Anthropic, the AI safety company, announced this week it would not widely release its next-generation model, "Mythos," citing significant cybersecurity concerns. The company stated the model was powerful enough for non-experts to exploit vulnerabilities in major operating systems, prompting a high-level meeting between US financial regulators and bank executives.

Instead of a public launch, Anthropic is making a preview of Claude Mythos available to 11 external organisations, including Google, Microsoft, Amazon Web Services, JPMorgan Chase, and Nvidia, as part of "Project Glasswing." The announcement ignited a fierce debate among AI researchers and cybersecurity specialists about the model's genuine threat level and Anthropic's motivations.
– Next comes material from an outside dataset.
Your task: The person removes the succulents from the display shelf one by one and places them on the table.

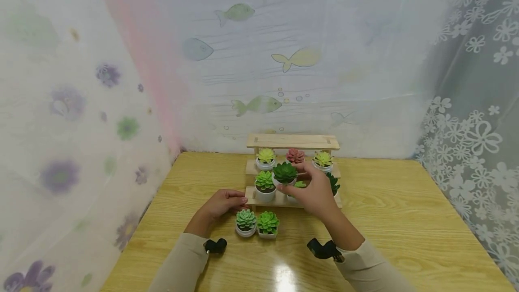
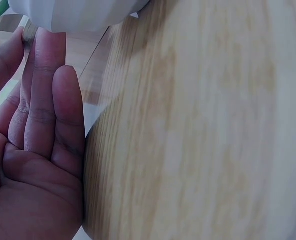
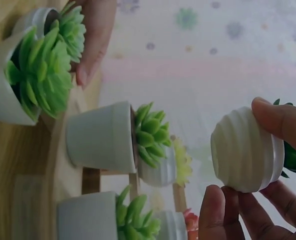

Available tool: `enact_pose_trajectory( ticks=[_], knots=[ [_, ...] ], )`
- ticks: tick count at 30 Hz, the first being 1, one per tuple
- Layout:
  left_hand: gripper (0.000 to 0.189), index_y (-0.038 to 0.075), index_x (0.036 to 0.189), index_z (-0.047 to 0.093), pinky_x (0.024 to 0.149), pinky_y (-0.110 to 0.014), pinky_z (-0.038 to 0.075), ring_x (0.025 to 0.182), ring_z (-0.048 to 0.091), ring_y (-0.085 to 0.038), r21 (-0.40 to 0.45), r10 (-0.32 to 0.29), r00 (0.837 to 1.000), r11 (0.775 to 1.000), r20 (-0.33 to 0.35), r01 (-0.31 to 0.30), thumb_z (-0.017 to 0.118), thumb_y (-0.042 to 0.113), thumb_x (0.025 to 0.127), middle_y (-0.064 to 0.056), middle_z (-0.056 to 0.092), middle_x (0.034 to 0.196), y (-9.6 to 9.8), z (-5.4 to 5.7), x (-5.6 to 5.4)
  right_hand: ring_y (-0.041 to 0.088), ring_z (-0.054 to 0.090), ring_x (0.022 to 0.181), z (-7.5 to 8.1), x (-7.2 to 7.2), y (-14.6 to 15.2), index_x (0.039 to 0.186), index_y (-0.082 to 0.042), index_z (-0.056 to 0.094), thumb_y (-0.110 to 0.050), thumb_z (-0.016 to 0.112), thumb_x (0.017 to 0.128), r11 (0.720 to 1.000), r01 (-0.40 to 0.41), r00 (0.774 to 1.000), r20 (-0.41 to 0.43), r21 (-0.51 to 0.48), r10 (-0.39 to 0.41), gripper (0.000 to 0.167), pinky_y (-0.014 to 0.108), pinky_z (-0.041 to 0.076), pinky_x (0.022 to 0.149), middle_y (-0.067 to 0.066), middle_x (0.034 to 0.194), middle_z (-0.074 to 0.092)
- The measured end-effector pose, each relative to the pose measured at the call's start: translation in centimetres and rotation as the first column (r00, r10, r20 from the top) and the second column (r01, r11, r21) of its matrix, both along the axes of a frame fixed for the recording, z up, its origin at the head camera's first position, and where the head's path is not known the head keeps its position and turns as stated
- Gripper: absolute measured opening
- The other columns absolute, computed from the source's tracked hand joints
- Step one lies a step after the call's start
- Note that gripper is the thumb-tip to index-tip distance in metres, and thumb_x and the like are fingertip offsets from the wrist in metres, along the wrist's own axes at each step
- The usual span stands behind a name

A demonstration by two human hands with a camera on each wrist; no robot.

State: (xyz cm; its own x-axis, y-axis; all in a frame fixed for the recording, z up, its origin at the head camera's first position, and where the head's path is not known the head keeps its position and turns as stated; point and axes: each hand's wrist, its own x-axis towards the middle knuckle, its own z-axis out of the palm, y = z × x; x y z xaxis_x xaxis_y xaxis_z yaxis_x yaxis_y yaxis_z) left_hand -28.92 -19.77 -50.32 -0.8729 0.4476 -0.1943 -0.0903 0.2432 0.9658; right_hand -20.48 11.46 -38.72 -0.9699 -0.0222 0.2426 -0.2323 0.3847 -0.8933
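Observation:
My right hand [image 1: 318, 193] holds a dark green succulent in a ribbed white pot [image 3: 245, 150] by the pot's sides, raised in front of the tiered wooden shelf [image 1: 292, 141]. Thumb and fingertips of my left hand [image 1: 220, 203] pinch the left end of the shelf's lower tier. In the left wrist view the left hand [image 2: 38, 115] shows its palm, fingers fairly straight. Two potted succulents stand on the table before the shelf: a pale green one [image 1: 245, 220] close by the left hand and a bright green one [image 1: 268, 223] beside it.
On the lower tier stand a light green succulent [image 1: 265, 181] and a dark one [image 1: 333, 184], with another partly hidden behind my right hand. The tier above bears a yellow-green [image 1: 266, 156], a red [image 1: 295, 155] and a yellow succulent [image 1: 323, 159]. Printed curtains surround the wooden table [image 1: 389, 220].

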Motion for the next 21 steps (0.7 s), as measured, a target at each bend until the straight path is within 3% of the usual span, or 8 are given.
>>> enact_pose_trajectory(
  ticks=[9,14,21],
  knots=[
    [0.047,-0.011,0.137,0.059,0.086,-0.032,0.062,0.094,0.078,-0.016,-0.011,0.015,1.0,1.0,0.011,-0.015,0.067,0.02,0.103,-0.017,0.078,0.109,0.2,1.3,0.4,0.025,0.065,0.117,-1.5,2.3,0.9,0.129,-0.026,0.066,-0.042,0.094,0.076,0.99,-0.004,0.997,0.08,-0.139,0.015,0.063,0.04,0.061,0.091,0.0,0.13,0.063],
    [0.047,-0.009,0.137,0.06,0.086,-0.032,0.062,0.095,0.078,-0.017,-0.037,0.033,0.999,0.999,0.013,-0.032,0.068,0.021,0.102,-0.016,0.078,0.109,0.3,2.1,0.6,0.026,0.07,0.112,-2.4,3.2,1.2,0.127,-0.023,0.068,-0.033,0.095,0.075,0.973,0.021,0.99,0.139,-0.23,0.012,0.059,0.035,0.063,0.087,0.006,0.126,0.067],
    [0.048,-0.009,0.137,0.06,0.086,-0.033,0.062,0.095,0.078,-0.018,-0.069,0.038,0.999,0.997,0.004,-0.038,0.068,0.023,0.102,-0.016,0.078,0.109,0.3,3.4,1.1,0.027,0.073,0.1,-3.6,4.2,1.5,0.123,-0.017,0.07,-0.023,0.097,0.073,0.962,0.061,0.987,0.157,-0.265,-0.02,0.057,0.03,0.062,0.079,0.01,0.119,0.071]
  ],
)
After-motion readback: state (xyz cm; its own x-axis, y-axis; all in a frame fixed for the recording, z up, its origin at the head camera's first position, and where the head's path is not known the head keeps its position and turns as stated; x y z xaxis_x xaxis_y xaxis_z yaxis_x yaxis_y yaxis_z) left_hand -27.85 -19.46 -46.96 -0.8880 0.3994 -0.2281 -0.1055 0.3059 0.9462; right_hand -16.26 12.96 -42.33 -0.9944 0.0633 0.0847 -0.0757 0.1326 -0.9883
Claims of 'Overblown' Hype and Marketing

Several prominent AI figures have cast doubt on the severity of Anthropic's warnings. AI researcher and author Gary Marcus labelled the announcement "overblown," suggesting the public was misled about an immediate threat. He argued on Substack that the model appears only "incrementally better" than its predecessors, not a breakthrough.

Yann LeCun, founder of AMI Labs and Meta's former chief AI scientist, was more blunt, calling the "Mythos drama" nonsense from "self-delusion." His criticism followed a report from AI security firm Aisle, which found smaller, cheaper models could perform similar vulnerability analyses.

Jake Moore, global cybersecurity specialist at ESET, acknowledged "some marketing language" in the statement but conceded the model seemed "incredibly impressive." He noted Anthropic's "safety first" reputation means such announcements serve dual purposes: "genuine caution and signaling its safety-conscious stance."

Competitive Landscape and Regulatory Scramble

The reaction suggests other tech giants may be close behind. Dave Kasten, head of policy at Palisade Research, told CNBC he expects "Anthropic is a little ahead, but not overwhelmingly ahead." He referenced an Axios report indicating OpenAI also possesses a model with advanced cybersecurity abilities earmarked for limited release.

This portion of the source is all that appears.